[Information shown]
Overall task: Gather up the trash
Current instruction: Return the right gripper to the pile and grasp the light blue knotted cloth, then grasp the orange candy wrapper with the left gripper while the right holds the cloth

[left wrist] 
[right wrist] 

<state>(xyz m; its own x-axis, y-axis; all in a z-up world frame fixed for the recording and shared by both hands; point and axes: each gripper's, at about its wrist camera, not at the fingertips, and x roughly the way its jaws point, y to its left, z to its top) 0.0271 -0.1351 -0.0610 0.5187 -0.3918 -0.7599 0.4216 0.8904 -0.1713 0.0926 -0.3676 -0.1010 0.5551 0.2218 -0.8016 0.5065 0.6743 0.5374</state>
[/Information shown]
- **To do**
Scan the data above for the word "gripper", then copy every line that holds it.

- **Reply**
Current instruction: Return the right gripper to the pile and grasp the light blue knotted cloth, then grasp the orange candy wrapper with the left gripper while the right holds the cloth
<state>(xyz m; its own x-axis, y-axis; all in a z-up world frame fixed for the recording and shared by both hands; point and axes: each gripper's, at about its wrist camera, not at the fingertips, and x roughly the way its jaws point, y to its left, z to its top) 0.0271 -0.1351 -0.0610 0.5187 -0.3918 -0.7599 0.4216 0.8904 -0.1713 0.0926 -0.3676 -0.1010 0.5551 0.2218 -0.8016 0.5065 0.6743 0.5374</state>

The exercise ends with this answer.